Dieulafoy’s lesion is:
**Core Concept:** Dieulafoy's lesion is a rare but clinically significant abnormality in the gastrointestinal tract. It represents a large, irregularly shaped, and often tortuous submucosal arteriole with increased diameter, surrounded by normal-appearing mucosa. These lesions have a high risk of spontaneous rupture and bleeding, leading to gastrointestinal hemorrhage.
**Why the Correct Answer is Right:** Dieulafoy's lesion (DL) is a rare cause of gastrointestinal bleeding. It is characterized by a mural artery >5mm in diameter that arises from the deep submucosal plexus and penetrates the muscularis propria layer. The term "Dieulafoy's lesion" was coined by the French pathologist Maurice Dieulafoy in 1898. DL is often found in the stomach (60-90%), followed by the small intestine (20-30%) and colon (10-20%). The rupture of these lesions can lead to massive gastrointestinal bleeding, necessitating urgent endoscopic intervention or surgery.
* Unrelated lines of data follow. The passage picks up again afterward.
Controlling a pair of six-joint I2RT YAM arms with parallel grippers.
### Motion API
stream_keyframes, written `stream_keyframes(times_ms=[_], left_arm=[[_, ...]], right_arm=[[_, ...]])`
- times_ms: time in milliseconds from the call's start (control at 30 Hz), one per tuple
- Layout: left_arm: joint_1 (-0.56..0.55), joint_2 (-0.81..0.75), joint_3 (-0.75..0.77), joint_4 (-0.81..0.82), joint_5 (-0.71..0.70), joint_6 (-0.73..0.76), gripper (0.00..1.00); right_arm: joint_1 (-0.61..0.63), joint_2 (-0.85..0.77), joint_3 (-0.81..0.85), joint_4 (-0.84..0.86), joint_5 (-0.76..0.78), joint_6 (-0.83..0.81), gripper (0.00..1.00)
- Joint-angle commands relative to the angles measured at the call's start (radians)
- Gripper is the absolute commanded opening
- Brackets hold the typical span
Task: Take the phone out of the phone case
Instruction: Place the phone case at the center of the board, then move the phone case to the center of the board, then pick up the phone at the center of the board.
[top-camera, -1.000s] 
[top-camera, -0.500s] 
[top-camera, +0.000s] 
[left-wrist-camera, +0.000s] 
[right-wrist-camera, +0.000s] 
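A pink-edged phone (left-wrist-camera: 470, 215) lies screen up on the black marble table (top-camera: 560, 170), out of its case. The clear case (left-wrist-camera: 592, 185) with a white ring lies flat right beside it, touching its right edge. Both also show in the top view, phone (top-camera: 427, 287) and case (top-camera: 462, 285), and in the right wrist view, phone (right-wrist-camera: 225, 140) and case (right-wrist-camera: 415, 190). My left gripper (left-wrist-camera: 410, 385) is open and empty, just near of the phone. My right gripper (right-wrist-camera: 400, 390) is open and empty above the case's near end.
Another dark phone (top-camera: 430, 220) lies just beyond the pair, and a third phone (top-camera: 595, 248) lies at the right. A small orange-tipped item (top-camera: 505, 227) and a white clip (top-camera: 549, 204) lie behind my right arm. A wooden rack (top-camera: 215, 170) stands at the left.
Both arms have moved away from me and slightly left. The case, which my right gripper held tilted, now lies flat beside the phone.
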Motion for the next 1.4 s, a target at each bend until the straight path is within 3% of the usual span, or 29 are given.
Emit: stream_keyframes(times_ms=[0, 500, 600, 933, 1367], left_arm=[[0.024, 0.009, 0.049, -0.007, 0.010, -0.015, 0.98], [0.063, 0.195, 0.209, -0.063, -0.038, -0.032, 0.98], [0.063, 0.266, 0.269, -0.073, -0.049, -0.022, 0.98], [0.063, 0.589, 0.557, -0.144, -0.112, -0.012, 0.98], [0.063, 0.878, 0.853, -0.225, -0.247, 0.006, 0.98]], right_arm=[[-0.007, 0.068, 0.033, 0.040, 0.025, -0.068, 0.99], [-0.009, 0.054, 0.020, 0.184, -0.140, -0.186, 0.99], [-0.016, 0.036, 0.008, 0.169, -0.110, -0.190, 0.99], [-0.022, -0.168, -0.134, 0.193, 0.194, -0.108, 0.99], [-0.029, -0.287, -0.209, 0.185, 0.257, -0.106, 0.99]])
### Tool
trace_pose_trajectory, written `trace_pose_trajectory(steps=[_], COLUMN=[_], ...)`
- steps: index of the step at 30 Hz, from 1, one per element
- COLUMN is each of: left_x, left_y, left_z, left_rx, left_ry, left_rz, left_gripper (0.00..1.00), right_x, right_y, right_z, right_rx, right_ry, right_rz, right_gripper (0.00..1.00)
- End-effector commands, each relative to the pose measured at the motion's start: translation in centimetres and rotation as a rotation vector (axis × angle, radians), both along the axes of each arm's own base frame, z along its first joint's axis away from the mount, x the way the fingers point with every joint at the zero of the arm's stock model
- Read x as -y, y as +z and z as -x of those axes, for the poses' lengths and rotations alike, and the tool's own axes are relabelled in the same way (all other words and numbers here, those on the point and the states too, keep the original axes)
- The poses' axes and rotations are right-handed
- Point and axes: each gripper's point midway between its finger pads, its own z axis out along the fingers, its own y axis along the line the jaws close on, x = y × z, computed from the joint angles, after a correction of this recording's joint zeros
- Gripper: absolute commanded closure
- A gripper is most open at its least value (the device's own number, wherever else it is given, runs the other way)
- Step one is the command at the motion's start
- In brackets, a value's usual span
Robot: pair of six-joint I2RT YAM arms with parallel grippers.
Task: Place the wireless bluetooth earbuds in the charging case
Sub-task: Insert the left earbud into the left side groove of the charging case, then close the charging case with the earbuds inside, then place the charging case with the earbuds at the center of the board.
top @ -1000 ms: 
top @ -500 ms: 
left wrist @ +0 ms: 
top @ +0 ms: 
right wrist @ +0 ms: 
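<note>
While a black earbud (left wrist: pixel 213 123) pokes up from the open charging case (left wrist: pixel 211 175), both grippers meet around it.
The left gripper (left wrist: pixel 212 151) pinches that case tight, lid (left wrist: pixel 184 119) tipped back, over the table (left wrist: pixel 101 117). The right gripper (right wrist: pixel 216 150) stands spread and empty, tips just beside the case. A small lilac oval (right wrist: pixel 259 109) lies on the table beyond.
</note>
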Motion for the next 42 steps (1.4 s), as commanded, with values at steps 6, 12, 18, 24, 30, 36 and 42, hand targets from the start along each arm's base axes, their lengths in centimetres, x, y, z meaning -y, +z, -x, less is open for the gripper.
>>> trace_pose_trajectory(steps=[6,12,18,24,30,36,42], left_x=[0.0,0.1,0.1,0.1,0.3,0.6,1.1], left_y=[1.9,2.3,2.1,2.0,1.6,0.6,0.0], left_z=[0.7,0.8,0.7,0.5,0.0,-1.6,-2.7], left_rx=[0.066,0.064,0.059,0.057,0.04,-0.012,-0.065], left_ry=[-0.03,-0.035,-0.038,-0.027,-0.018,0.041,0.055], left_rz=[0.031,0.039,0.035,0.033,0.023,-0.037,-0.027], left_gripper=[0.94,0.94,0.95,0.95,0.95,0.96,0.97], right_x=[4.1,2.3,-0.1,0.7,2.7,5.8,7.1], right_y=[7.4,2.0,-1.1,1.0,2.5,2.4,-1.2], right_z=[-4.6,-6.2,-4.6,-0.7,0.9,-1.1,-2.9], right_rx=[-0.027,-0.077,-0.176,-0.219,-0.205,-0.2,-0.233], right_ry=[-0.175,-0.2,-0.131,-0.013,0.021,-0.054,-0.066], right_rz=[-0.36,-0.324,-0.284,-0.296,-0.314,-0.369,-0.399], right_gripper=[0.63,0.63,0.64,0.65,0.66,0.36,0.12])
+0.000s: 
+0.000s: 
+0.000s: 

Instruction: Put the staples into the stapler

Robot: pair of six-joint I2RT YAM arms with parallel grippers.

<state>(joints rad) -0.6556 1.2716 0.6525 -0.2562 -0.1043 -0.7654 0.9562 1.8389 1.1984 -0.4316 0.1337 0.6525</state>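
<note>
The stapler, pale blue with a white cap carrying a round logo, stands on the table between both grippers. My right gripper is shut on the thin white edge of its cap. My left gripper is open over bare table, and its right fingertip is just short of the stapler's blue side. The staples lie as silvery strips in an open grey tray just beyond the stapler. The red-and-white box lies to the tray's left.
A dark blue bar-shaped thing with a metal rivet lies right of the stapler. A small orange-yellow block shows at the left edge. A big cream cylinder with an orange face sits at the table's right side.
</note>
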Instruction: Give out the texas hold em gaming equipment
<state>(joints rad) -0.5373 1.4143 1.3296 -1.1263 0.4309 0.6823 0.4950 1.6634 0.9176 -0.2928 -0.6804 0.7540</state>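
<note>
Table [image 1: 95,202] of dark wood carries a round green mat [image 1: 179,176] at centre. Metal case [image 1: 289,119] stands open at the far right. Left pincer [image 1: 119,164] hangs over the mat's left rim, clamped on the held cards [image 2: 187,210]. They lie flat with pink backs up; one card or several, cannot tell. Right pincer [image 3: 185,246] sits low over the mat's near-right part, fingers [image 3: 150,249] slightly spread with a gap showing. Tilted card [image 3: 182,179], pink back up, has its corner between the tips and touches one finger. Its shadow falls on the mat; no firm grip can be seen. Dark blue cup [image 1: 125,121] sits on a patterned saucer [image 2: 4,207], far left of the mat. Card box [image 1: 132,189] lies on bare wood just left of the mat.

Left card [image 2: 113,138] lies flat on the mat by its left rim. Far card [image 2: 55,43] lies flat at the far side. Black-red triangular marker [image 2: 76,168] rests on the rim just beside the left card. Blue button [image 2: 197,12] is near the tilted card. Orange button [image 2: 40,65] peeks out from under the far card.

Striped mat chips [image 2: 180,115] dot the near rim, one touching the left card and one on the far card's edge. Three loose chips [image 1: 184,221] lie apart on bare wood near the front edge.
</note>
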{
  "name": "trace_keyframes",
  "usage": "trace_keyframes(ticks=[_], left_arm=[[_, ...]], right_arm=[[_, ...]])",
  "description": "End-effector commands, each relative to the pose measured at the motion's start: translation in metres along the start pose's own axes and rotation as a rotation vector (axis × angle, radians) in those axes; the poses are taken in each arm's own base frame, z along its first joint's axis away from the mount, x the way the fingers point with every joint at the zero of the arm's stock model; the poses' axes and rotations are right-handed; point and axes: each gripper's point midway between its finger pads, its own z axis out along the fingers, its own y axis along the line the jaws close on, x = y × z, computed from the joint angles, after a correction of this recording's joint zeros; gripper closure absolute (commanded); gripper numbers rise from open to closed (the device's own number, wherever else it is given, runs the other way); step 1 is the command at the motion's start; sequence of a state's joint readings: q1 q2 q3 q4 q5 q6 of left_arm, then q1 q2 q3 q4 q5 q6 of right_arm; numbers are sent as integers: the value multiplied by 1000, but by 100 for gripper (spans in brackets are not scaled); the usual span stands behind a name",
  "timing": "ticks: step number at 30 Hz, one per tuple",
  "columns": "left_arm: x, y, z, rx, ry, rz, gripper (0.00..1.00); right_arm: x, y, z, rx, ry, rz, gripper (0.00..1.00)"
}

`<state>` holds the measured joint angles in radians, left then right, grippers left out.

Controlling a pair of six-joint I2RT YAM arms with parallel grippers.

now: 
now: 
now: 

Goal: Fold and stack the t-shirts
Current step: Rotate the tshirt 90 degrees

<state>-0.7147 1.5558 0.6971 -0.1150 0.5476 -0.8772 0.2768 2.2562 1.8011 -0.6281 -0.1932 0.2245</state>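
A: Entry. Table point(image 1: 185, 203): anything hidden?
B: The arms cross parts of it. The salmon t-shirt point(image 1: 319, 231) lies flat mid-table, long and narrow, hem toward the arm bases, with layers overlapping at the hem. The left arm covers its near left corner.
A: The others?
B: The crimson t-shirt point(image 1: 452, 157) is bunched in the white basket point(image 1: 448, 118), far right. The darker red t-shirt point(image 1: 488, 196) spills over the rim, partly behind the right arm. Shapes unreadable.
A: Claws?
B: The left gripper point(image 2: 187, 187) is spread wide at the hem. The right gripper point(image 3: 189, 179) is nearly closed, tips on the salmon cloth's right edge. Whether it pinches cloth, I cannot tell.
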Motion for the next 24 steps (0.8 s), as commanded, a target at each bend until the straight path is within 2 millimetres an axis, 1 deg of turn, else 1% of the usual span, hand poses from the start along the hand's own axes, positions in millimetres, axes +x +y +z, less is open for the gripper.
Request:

**Why Each Wrong Option is Incorrect:**
A. This option refers to a different disease entity, "Masson's triad," which describes the clinical features of an upper gastrointestinal hemorrhage due to variceal rupture.
B. This option describes the general concept of an artery or arteriole, which is a component of DL but does not define the specific abnormality.
C. This option refers to a different disease entity, "GAVE," which stands for "gastrointestinal artery ectasia." GAVE is characterized by dilated submucosal arterioles, while DL has a normal-appearing mucosa surrounding the abnormally large artery.
D. This option refers to a different disease entity, "Okunmae's disease," which is a rare condition characterized by mucosal defects and submucosal hemorrhage. Okunmae's disease is distinct from DL, which has a normal-appearing mucosa surrounding the abnormal artery.
**Clinical Pearls:**
1. Dieulafoy's lesion is a diagnostic challenge as it presents with non-specific symptoms (abdominal pain, melena, or hematemesis) and can be missed on upper endoscopy due to the normal-appearing mucosa.
2. DL is often discovered incidentally during endoscopy for unrelated reasons (like dyspepsia, dysphagia, or reflux symptoms).
3. DL is often associated with other conditions like chronic gastritis, NSAID use, or coagulation disorders.
4. If left untreated, DL can lead to severe gastrointestinal hemorrhage, anemia, and potential life-threatening complications.
5. Treatment options for DL include endoscopic intervention (e.g., endoscopic hemostasis) and medical management (e.g., proton pump inhibitors, corticosteroids, or blood thinners).